In one embodiment, the operation of the entire system 300 is orchestrated by an optimization module 390. This optimization module 390 periodically takes in a forecast of supply (future impression opportunities), guaranteed demand (expected guaranteed contracts), and non-guaranteed demand (expected bids in the spot market) and matches supply to demand using an overall objective function. The optimization module then sends a plan of the optimization result to the admission control module 310. Of course, inasmuch as the plan is based on statistics relating to data gathered over time, the plan is updated every few hours based on new estimates for supply, new estimates of demand, and new estimates for deliverable impressions.
In another scenario, and one that relates to techniques for finding all applicable contracts (i.e. guaranteed as well as non-guaranteed contracts), bringing their respective bids to the unified marketplace might operate in a scenario described as follows:
When a sales person issues a query (e.g. to the admission control module 310) for some contract (e.g. including a target specification and duration) for future delivery (i.e. guaranteed or non-guaranteed), the system 300 invokes the supply and forecasting module 360 to identify how much inventory is available for that contract. Since targeting queries can be very fine-grained in a high-dimensional space, the supply forecasting module might employ a scalable multi-dimensional database indexing technique to capture and store the correlations between different targeting attributes. The scalable multi-dimensional database indexing technique might also serve to capture and retrieve correlations found among multiple contracts. For example, if there are two sales persons submitting contracts in contention (e.g. “Yahoo! finance users who are California males” and “Yahoo! users who are aged 20-35 and interested in sports”), some number of forecasted impression opportunities might match both contracts, but of course the inventory of matching impression opportunities should not be double-counted.
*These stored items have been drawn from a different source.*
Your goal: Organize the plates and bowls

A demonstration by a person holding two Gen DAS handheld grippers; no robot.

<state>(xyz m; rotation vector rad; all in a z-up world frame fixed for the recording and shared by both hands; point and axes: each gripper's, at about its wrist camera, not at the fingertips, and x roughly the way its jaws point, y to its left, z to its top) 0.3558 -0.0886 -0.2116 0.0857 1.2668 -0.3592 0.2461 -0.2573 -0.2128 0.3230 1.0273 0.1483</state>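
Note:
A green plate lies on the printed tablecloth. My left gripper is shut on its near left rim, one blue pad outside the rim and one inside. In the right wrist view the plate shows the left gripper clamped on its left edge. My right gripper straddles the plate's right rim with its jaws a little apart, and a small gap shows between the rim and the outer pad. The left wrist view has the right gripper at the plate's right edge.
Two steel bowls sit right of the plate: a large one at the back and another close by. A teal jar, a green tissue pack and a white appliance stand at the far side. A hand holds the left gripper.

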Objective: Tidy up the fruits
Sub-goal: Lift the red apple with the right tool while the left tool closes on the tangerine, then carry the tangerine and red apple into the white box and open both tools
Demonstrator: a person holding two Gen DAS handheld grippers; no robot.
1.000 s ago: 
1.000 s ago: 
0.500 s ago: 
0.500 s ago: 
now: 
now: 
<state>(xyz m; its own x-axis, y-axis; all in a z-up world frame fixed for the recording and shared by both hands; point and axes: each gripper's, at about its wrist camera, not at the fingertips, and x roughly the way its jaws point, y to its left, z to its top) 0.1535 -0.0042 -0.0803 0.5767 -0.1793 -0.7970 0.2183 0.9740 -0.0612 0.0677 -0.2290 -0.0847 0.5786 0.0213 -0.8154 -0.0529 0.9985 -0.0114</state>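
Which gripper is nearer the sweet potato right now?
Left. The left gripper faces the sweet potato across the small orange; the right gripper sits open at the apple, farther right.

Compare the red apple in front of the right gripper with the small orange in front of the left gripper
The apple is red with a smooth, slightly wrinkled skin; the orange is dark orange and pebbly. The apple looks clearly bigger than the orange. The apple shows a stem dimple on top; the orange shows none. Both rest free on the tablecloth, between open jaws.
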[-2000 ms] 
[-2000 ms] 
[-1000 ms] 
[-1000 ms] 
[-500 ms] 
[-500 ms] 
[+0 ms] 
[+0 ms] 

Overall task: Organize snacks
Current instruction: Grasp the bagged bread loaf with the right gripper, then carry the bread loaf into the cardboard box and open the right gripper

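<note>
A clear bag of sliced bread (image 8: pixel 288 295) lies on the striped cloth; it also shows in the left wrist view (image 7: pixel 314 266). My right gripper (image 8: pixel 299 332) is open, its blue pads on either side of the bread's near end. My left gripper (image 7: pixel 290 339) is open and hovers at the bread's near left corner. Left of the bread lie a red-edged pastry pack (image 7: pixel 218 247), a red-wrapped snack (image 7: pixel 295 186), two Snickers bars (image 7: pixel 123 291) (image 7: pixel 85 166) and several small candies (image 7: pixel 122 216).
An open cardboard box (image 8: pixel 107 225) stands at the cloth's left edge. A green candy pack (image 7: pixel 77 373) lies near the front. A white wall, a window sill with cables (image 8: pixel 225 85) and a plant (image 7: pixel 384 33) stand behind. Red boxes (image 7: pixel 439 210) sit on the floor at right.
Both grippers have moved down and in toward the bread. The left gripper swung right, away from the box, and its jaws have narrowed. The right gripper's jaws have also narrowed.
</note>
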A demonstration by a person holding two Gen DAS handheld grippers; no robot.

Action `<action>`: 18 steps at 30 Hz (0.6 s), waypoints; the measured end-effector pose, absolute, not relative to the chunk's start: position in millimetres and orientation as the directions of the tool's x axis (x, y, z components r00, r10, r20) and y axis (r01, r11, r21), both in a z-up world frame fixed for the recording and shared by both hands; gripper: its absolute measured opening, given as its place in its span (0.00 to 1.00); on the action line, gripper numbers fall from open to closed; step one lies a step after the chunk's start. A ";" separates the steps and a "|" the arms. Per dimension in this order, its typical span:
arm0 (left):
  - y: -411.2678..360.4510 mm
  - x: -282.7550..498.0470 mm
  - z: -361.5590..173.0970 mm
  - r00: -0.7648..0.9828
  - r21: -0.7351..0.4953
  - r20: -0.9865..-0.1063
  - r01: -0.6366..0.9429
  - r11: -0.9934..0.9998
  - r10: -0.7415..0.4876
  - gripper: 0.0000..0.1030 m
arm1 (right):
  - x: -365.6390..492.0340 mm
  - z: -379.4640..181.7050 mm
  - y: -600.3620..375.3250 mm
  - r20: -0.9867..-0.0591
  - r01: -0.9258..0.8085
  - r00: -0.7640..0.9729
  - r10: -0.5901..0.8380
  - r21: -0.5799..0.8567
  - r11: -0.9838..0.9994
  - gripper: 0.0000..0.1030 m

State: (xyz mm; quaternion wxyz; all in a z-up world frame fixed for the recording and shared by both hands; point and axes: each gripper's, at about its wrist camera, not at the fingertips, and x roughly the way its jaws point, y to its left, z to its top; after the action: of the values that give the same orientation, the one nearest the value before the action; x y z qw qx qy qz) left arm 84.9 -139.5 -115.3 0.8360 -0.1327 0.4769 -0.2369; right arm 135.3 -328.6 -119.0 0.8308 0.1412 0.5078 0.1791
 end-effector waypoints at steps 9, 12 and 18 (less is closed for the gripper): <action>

In order to deal with contract contention for supply in a high-dimensional space, the supply forecasting system might produce impression samples (i.e. a selected subset of the total available inventory) as opposed to just available inventory counts. Thus, impression opportunity samples from available inventory might be used to determine how many contracts can be satisfied by each impression opportunity. Given the impression samples, the admission control module uses the plan to calculate the extent of contention between contracts in the high-dimensional space. Finally, the admission control module 310 might return allocated available inventory to each of the sales persons without any double-counting. In addition, the admission control module might calculate the price for each contract and return pricing along with the quantity of allocated impression opportunities.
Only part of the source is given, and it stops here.